Craig appears to do OK at his job, although he notes his four coworkers out together on smoke breaks from his office window and this form of male bonding will be one of the first introductions Austin will make, offering him a hand-rolled. Like a teenaged boy showing off his toys, Austin takes out his stuff, including an ancient hard-carved tool and golden gun, then shows him his secret hang, an aqueduct beneath the city that leads to City Hall where Craig will bemoan the damage done to his Ocean View Dining catalog clothing. But Austin most impresses Craig as a member of a punk garage band, inviting his neighbor to see him play the next night. Craig fantasizes himself up on stage along with his new best friend and Austin indulges him, encouraging him to buy a set of drums. But when Craig arrives to meet Austin's Friday night friend grouping, he delights in their a cappella harmonizing of 'My Boo,' (inspired!) but his crashing through Austin's glass door and later over exuberance during some friendly garage sparring has everyone looking askance. Craig is soon being ghosted and when he arrives on Austin's doorstep to plead for a second chance he is informed that the friendship is over.

The subsequent acting out is wild as Craig begins to lean more into his family and job. His own attempt at a Friday night guys' night with his coworkers goes hilariously awry and his son Steven (Jack Dylan Grazer, "It"), who he couldn't get to go to Marvel movies, is now distracted by a new girlfriend Craig knows nothing about. He takes Tami, who's been asking for a larger car to support her home floral business, to Austin's secret underground lair and promptly loses her, turning her into a local celeb who, when found, spends more time with an ex and even appears on Austin's weather report. In the film's most off-the-wall scene, Craig pays $100 to lick some psychedelic toad venom, his subsequent trip consisting of a visit to a Subway where his order is taken by a man who looks just like Austin.

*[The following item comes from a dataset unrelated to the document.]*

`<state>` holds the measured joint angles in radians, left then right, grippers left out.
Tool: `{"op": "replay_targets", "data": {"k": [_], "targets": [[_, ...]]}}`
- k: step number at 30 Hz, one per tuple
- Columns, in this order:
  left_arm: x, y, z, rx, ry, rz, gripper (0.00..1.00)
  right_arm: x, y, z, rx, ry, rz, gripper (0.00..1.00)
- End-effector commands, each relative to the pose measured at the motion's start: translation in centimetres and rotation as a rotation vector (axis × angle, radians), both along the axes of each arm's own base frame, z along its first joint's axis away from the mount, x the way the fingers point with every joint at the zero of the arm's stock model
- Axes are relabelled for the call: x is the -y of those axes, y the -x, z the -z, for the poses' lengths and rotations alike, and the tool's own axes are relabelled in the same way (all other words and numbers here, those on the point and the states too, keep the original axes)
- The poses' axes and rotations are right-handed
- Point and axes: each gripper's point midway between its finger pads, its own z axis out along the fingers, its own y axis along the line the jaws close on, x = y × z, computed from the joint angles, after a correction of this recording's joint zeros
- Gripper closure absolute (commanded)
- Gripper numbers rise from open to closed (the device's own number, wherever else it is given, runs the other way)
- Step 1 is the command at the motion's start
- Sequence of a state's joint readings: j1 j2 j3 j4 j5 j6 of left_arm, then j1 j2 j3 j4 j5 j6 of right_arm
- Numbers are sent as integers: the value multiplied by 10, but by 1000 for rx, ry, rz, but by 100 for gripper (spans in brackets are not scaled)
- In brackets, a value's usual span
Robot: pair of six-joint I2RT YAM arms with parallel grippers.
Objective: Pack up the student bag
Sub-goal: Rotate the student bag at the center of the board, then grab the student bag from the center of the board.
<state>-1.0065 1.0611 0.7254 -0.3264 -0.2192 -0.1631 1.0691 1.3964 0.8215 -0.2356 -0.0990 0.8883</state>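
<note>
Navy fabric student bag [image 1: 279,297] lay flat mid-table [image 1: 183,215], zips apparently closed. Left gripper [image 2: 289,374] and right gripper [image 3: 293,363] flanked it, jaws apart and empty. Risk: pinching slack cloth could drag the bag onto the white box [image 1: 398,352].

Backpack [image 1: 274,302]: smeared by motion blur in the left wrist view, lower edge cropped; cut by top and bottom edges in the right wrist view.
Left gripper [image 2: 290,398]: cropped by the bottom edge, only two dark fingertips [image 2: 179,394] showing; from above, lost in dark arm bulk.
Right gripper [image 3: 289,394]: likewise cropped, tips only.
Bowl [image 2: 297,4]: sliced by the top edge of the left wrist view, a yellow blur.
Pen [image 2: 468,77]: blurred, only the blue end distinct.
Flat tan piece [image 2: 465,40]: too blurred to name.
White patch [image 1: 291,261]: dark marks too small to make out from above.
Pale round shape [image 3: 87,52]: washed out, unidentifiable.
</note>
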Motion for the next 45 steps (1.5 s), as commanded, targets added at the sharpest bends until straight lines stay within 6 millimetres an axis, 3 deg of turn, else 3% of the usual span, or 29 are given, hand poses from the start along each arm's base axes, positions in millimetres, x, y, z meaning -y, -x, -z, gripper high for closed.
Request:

Cinematographer Andy Rydzewski creates warmth indoors with practical lamps and chill outside with grey skies (with an assist from Craig's oversized puff parka), men's garages where bodies huddle that space in between. While it stretches credulity that Mara's Tami would ever be married to Robinson's Craig, the actor's wide-eyed, awed response to acceptance is initially endearing, Robinson throwing himself into everything Austin. And if it also seems odd that Rudd's Austin would immediately hang with Craig, he reveals insecurities about work and his image which a dose of idolization could only help. DeYoung telegraphs hope for this odd couple friendship in two acts which initially seem anything but promising, Chekhov's gun theory hovering as Craig speeds up the hill in Tami's new SUV headed right for Austin's yellow Corvette (his hitting a speed bump along the way, sparks flying from the SUV's underside, is a hilarious callback to an earlier boast). The film concludes with a literal wink, a call and response that perfectly sums up its main characters. "Friendship" can be a little scattershot, but when it hits its mark it's glorious.



A24 releases "Friendship" in select theaters on 5/9/25, expanding on 5/16, then wide on 5/23.